# WORK TASK
Look below for the line that contains "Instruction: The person", then copy it and each following line exactly, through and including the line that contains "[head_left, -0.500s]".

# INFORMATION
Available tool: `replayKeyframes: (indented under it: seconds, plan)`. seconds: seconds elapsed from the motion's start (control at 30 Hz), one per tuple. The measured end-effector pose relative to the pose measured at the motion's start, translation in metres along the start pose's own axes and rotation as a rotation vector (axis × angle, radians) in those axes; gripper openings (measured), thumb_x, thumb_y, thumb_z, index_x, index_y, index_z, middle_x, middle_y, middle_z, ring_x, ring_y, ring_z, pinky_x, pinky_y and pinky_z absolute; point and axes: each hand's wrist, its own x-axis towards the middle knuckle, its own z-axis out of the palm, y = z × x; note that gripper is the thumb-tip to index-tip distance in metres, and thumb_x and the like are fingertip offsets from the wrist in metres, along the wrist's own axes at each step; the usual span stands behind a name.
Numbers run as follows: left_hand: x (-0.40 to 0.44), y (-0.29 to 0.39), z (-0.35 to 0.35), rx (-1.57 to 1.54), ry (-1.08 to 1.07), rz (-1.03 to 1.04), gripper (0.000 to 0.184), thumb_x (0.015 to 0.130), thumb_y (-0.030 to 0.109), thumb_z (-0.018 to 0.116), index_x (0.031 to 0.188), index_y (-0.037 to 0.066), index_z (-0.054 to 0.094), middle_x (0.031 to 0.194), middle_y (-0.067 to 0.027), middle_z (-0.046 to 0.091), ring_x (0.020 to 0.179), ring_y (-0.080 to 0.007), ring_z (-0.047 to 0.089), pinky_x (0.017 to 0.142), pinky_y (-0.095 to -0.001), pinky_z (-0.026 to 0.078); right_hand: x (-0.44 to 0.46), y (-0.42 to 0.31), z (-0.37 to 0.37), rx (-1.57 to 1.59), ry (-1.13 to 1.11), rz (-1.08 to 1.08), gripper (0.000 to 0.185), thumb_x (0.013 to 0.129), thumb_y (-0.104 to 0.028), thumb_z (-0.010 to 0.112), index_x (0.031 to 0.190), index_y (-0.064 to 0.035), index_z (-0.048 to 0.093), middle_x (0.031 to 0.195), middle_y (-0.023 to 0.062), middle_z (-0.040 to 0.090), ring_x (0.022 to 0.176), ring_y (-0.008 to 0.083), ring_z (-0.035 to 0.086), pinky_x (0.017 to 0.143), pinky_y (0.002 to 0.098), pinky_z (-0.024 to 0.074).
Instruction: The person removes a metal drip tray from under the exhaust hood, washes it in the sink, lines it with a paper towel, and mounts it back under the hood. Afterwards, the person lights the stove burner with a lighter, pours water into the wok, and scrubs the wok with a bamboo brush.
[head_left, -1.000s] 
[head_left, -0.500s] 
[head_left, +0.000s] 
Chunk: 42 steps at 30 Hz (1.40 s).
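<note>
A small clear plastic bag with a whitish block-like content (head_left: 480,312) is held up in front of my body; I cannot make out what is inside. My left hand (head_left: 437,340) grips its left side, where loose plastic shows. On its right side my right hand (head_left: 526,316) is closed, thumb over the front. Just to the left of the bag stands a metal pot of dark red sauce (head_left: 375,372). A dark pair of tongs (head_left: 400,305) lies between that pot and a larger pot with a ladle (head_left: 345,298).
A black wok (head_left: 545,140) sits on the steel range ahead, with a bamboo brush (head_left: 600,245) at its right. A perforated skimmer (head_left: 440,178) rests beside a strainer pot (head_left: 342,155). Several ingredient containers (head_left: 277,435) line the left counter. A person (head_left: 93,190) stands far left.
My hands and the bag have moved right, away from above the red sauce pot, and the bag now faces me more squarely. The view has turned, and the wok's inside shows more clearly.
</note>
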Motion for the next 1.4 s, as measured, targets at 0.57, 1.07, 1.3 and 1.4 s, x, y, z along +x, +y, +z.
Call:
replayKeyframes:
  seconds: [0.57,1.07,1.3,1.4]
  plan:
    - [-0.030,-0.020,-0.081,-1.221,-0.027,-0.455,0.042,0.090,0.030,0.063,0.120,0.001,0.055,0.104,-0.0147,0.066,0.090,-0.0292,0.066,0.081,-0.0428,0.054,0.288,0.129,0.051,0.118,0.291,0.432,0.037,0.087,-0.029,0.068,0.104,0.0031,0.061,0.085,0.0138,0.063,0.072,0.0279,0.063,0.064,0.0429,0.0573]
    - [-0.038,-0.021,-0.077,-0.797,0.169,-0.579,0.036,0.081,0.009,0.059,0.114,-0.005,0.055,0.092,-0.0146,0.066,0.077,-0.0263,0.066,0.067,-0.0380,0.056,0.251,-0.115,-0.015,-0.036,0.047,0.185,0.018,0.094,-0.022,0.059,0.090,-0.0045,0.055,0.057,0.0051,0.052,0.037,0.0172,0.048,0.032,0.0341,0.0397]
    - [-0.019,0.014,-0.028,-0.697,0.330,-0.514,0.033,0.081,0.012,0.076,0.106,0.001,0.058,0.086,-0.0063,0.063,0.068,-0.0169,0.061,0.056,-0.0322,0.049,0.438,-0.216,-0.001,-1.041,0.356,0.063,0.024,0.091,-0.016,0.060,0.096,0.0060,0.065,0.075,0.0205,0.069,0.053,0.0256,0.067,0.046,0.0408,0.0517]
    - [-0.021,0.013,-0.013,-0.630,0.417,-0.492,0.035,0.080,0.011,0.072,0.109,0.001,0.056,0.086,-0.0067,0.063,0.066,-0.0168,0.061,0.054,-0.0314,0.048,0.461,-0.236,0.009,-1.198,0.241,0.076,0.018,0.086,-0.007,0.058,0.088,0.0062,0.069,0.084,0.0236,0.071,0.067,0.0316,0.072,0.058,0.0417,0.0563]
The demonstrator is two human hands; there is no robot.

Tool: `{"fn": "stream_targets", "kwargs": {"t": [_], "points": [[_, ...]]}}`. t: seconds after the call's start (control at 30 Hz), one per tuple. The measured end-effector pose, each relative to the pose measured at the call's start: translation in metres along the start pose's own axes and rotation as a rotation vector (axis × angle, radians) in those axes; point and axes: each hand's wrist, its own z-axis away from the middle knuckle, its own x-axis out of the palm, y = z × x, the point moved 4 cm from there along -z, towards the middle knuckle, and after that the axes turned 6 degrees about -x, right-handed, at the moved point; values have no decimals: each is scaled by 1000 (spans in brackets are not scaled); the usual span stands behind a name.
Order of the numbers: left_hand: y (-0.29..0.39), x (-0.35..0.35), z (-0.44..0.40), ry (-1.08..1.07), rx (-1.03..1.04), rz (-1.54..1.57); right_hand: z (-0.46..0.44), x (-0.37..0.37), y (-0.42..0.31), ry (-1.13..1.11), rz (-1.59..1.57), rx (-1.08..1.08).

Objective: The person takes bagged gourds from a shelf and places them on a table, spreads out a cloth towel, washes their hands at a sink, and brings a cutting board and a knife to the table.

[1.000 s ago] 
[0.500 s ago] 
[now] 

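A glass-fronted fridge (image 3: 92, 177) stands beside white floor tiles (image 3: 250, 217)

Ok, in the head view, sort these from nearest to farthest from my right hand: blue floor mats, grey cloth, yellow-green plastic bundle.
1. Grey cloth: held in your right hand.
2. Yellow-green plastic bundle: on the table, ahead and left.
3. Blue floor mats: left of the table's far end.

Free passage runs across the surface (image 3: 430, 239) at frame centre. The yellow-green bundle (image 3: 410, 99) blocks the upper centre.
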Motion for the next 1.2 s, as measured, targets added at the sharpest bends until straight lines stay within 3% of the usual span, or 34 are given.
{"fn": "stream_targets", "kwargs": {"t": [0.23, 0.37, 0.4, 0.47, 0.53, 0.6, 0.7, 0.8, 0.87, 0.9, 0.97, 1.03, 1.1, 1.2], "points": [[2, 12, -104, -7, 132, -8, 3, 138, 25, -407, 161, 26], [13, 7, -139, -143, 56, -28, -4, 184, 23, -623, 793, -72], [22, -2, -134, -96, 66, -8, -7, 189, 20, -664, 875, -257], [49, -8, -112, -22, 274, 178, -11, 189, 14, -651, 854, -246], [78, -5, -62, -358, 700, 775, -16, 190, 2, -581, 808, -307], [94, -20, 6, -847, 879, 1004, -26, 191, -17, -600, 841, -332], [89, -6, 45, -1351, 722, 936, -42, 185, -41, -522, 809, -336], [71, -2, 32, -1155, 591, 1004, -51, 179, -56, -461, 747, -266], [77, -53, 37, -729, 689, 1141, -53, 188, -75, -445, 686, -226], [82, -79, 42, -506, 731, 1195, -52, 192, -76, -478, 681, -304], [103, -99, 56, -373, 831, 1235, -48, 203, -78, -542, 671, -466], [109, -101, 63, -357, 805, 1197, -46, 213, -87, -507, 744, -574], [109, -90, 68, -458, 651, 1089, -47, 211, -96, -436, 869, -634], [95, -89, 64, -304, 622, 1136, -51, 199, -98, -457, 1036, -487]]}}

# ANSWER SECTION
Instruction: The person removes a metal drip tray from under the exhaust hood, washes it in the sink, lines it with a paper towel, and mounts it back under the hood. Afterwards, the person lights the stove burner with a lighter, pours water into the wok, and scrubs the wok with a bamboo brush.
[head_left, -1.000s] 
[head_left, -0.500s] 

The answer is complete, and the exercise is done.